У Кузина в запасе еще один козырь.

— Один я так делаю, да? — спрашивает он.

— Делали, — поправил Иван Михайлович. — Только другие-то давно от звона опомнились, а ты все на колокольне сидишь, выглядываешь, в какой колокол ударить.

— Вон ты как заговорил? — протянул Кузин.

— Да, так, иначе не могу. Один раз ты уже предлагал из партии меня исключить. Искривление линии обнаружил. Вспомни-ка! Я-то, Захар, прямо иду, а ты заблудился. Звонарь ты, Захар!

Последние слова Журавлеву пришлось кричать, так как Кузин уже уходил — обиженный, непонятый, осрамленный, разгневанный и жалкий.

ПАШКИН ДОМ

Весна незаметно переходила в лето. День стал жарок и долог. Быстро загустела зелень на полях, но столь же скоро и сникла без дождя. Объезжая через день Мокрый угол, Иван Михайлович тяжко вздыхал, глядя на квелые всходы. В деревню возвращался угрюмый, злой. Ехал к ребятам на машинный двор. Те тоже без настроения и охоты копаются у комбайнов, прибирают посевной инвентарь. По вечерам они тоже, то один, то другой, наведываются на свои поля.
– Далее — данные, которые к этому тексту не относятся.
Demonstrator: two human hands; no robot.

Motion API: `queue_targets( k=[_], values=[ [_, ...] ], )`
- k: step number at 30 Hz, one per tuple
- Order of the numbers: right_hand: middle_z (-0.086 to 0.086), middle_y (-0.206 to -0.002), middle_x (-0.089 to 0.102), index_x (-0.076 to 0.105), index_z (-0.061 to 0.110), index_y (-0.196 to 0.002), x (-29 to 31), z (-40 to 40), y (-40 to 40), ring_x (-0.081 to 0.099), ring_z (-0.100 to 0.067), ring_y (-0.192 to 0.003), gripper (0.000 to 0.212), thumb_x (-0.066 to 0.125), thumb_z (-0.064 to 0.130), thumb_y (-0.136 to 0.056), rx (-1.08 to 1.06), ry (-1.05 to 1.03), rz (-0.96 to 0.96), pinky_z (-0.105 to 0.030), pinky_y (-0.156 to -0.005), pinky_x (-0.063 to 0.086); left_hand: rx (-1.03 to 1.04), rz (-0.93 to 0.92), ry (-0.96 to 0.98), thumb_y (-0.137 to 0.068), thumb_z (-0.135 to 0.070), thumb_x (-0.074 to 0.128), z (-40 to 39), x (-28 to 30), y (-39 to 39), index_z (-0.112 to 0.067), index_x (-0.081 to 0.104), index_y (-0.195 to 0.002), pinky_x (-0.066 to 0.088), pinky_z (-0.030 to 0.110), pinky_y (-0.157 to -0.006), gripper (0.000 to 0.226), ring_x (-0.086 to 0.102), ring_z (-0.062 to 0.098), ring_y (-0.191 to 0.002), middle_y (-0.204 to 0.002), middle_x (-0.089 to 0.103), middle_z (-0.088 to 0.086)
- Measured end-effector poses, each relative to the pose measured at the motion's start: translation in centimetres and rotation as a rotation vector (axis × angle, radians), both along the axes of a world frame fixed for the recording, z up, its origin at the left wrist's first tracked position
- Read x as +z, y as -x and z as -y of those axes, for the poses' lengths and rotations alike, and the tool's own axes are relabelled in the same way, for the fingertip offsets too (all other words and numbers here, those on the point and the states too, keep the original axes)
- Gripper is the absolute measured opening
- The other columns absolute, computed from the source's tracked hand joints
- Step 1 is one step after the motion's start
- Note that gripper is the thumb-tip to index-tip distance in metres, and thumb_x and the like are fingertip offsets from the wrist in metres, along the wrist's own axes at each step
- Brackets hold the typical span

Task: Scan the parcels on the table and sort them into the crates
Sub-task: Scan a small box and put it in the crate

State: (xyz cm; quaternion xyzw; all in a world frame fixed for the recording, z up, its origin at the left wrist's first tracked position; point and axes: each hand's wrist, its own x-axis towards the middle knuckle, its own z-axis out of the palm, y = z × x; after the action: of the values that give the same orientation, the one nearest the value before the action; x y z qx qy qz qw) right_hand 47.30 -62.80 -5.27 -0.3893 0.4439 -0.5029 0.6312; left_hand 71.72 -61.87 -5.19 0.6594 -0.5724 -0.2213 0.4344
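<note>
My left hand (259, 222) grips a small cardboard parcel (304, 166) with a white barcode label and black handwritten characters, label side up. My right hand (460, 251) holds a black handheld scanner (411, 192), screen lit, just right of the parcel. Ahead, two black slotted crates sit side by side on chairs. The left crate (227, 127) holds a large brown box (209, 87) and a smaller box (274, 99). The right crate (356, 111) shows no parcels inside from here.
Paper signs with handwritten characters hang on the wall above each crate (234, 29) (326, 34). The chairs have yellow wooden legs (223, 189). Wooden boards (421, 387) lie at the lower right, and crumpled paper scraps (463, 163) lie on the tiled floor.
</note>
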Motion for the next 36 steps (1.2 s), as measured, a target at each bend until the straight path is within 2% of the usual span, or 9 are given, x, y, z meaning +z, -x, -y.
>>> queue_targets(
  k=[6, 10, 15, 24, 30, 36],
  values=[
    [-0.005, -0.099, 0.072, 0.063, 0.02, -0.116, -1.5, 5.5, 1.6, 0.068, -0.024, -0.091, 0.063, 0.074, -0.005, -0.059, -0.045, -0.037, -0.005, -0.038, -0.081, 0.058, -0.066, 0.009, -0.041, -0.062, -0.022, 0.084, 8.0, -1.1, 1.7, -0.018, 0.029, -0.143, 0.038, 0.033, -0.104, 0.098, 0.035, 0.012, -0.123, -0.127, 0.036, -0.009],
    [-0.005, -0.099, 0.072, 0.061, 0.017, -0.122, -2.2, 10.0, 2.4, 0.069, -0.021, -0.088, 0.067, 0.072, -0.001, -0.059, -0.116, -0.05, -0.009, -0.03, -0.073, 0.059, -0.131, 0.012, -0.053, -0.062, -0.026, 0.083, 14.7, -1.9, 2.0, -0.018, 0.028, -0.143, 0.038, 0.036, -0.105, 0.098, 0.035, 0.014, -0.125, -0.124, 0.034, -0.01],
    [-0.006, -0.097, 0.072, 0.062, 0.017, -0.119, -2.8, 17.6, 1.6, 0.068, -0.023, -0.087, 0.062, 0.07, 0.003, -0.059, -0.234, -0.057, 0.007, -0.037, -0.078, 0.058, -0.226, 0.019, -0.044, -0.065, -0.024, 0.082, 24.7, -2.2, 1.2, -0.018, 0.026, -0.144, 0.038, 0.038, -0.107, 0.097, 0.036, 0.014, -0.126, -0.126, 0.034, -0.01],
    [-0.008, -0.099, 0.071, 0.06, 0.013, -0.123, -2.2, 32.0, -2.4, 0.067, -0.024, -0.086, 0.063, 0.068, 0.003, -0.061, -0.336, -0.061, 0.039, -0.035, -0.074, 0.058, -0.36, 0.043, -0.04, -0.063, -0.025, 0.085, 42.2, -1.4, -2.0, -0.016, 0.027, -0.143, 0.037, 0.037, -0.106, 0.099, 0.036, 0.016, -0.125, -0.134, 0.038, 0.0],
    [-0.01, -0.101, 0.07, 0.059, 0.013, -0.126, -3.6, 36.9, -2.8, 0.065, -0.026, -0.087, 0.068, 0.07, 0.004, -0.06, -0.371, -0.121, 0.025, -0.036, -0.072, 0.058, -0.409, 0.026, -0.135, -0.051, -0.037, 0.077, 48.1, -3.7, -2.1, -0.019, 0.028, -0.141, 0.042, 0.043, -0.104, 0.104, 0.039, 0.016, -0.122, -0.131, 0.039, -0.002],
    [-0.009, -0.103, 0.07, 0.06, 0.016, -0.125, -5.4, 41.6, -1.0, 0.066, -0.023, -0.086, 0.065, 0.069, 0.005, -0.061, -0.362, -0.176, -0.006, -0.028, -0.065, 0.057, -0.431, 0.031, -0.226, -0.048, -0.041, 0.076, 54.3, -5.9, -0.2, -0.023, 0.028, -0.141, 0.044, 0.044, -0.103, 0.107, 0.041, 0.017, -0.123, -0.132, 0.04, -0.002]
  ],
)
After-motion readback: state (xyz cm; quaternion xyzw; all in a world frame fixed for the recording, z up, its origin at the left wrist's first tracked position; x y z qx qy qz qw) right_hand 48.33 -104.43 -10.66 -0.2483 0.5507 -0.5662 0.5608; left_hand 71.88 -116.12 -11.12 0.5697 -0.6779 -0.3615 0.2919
Но в первых числах июня в погоде наметился перелом. Сперва протащились по небу реденькие облака, но скоро загустели, потемнели. Звонко и раскатисто ударил гром, встряхнул тучи и они осыпались буйным ливнем. Все на земле воспрянуло, задышало, заторопилось расти. Люди тоже как бы обновились. В лицах и словах приветливость, на разговор каждый идет охотно. Воспользовавшись этим, Иван Михайлович в конце недели предложил ребятам с пользой занять выходные.

— Завтра утречком, — сказал он, — начнем, как договаривались, Павлу дом ладить. Лес мы с ним уже сготовили, так что точите топоры, поднимайтесь пораньше и холодком приступим. Нам, ребята, лишь бы начать, а там дело само пойдет.
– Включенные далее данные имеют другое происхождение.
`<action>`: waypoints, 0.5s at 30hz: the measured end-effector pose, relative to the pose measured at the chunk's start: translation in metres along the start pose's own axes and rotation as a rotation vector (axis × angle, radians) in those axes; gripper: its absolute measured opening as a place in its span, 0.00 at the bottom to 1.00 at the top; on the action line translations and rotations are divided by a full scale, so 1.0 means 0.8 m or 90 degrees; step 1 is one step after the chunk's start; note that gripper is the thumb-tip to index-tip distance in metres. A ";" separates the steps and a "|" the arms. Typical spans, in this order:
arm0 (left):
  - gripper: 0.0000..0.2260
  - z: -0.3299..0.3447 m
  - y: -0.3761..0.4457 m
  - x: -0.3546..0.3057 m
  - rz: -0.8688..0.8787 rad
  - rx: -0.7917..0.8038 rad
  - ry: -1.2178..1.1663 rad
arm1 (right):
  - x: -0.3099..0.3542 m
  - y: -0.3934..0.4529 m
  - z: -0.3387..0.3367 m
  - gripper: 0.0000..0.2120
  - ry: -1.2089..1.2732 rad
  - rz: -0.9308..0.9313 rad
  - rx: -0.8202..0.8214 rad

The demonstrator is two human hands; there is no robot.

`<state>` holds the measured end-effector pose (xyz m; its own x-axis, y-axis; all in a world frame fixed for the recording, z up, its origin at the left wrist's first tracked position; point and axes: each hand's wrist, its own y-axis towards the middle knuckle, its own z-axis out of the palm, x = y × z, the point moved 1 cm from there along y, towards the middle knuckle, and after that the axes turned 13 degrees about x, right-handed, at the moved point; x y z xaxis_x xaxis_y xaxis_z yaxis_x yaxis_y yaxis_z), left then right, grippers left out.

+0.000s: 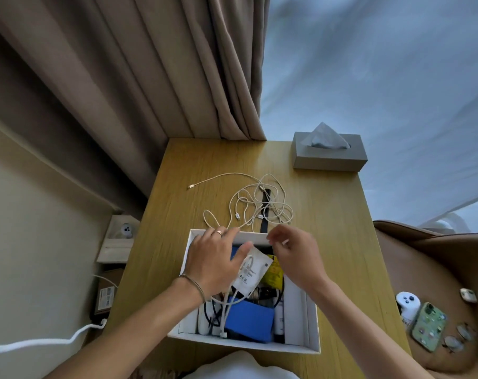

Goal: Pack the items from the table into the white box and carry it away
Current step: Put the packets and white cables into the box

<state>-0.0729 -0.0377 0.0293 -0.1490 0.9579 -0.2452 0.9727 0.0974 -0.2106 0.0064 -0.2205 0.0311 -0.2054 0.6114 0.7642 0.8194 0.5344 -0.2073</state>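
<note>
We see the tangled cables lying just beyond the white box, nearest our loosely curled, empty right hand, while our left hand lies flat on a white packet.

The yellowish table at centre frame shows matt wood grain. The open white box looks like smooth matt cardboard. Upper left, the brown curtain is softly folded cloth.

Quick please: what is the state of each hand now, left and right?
Left hand: open, fingers straight, resting over the white box.
Right hand: fingers loosely curled, holding nothing visible.
</note>
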 end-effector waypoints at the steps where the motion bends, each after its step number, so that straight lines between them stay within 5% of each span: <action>1: 0.29 -0.008 0.008 0.000 0.002 -0.010 -0.011 | 0.005 0.008 -0.006 0.10 0.003 -0.004 -0.002; 7: 0.11 -0.024 0.076 0.024 -0.036 0.022 -0.070 | 0.017 0.059 -0.023 0.08 -0.001 0.005 -0.009; 15: 0.09 0.014 0.170 0.060 -0.122 0.171 -0.111 | 0.009 0.125 -0.007 0.11 -0.042 0.102 0.107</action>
<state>0.0500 0.0185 -0.0214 -0.3749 0.8665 -0.3297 0.8461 0.1745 -0.5036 0.0900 -0.1661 0.0194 -0.1189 0.7299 0.6732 0.7445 0.5141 -0.4259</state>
В этот же вечер, не заходя из мастерской домой, Иван Михайлович направился к Пашке. Еще раз обошел подворье, прикинул, куда ловчее бревна после разборки дома складывать, где новый сруб ставить. Антонида, Пашкина мать, худая, плаксивая, раньше времени стареющая от забот, неотступно ходила за Журавлевым, прикладывала руки к сердцу и все повторяла:

— Зря ты затеял, Михалыч… Мы и в этой избе как-нибудь. Крепкая еще изба.

— Ага, крепкая, — бурчал Журавлев. — Только топку зимой переводить. Не мешай мне, Антонида, а лучше перетаскивай свое добро в малуху. Не сам я, Антонида, выдумал это, а ребята решили. Намекнул им, конешно, не без этого… Павел-то пришел?
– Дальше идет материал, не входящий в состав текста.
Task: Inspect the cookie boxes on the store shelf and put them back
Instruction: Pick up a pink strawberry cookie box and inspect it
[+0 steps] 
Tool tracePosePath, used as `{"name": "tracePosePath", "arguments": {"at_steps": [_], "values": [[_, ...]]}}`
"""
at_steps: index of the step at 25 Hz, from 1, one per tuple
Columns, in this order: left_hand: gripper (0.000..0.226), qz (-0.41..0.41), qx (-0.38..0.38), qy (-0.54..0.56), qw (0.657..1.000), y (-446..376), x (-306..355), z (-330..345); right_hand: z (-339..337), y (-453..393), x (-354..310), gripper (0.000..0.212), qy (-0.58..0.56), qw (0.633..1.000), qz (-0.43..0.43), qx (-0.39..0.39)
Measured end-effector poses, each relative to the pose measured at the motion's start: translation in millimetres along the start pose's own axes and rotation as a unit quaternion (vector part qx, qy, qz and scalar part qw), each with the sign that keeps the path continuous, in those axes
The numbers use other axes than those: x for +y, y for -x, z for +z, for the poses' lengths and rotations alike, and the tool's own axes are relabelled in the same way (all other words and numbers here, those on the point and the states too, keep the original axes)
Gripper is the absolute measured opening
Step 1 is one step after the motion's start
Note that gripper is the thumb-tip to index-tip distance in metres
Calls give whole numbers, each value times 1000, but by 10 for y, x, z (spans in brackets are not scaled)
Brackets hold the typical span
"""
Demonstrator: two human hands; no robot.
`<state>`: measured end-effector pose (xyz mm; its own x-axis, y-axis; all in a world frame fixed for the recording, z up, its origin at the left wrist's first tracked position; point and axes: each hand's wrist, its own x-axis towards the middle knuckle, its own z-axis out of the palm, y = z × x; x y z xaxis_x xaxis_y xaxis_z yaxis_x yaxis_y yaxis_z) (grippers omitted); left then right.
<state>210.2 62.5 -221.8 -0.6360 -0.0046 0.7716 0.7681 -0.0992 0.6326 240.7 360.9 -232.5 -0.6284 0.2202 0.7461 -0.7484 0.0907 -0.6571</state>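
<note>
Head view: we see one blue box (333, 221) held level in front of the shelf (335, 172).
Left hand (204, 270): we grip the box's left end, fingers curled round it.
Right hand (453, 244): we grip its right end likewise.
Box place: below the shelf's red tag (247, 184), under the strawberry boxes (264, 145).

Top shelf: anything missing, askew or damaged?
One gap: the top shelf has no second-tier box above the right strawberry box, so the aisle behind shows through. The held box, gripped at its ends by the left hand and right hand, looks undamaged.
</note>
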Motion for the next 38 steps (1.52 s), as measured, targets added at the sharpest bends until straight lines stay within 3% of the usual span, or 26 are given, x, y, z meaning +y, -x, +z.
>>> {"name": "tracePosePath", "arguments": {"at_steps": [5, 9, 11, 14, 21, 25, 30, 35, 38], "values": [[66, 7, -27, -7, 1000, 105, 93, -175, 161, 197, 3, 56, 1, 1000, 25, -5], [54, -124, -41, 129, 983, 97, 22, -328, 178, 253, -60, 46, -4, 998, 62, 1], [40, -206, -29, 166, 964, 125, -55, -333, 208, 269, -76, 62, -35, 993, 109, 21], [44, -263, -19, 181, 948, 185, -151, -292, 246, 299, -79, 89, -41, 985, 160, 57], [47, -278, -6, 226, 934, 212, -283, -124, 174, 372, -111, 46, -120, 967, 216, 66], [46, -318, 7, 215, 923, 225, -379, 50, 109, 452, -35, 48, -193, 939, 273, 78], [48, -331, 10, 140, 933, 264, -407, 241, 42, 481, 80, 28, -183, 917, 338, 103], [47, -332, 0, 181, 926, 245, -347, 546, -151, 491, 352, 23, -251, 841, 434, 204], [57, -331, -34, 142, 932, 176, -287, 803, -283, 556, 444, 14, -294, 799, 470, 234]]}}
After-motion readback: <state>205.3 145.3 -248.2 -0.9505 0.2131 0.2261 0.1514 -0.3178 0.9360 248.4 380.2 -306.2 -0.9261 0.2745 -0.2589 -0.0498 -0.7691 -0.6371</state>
— Дома уже. Позвать? — заторопилась Антонида.

— Покличь-ка. Задание ему дам.

Пашка пулей выскочил из избы, дожевывая на ходу.

— Что делать, дядя Вань? — спросил он.

— Дел, парень, много у нас с тобой. Позови Андрея, еще кого из ребят и разгружайте избу. И вот эти все репьи под корень чтоб. Одним словом, елки зеленые, подготовить и очистить территорию.

…Наутро Иван Михайлович поднялся чуть свет. Походил по двору, еще раз перебрал все топоры, у каждого пробуя пальцем острие, отложил три — себе, Сергею и Андрюшке. Еще приготовил увесистый, но ловкий молоток, гвоздодер, железные скобы, ломик, моток веревки. Потом только стал будить Андрюшку. Тот долго мычал, брыкался, пока не сообразил, зачем его будят. Сразу вскочил, сполоснул лицо у колодца, выпил кружку молока — и готов.

— Ти-линь-бом, ти-линь-бом, мы построим Пашке дом! — напевал дорогой Андрюшка, а Иван Михайлович вспоминал, как после войны, в пятьдесят первом году, строился в Журавлях новый дом.

Обветшала и устарела к тому времени деревня. Как нищий для жалости, так и она выставляла напоказ провалившиеся крыши с темными ребрами стропил, плакала вросшими в землю окошками и как бы спрашивала: чего же вы ждете, люди, когда за топоры возьметесь?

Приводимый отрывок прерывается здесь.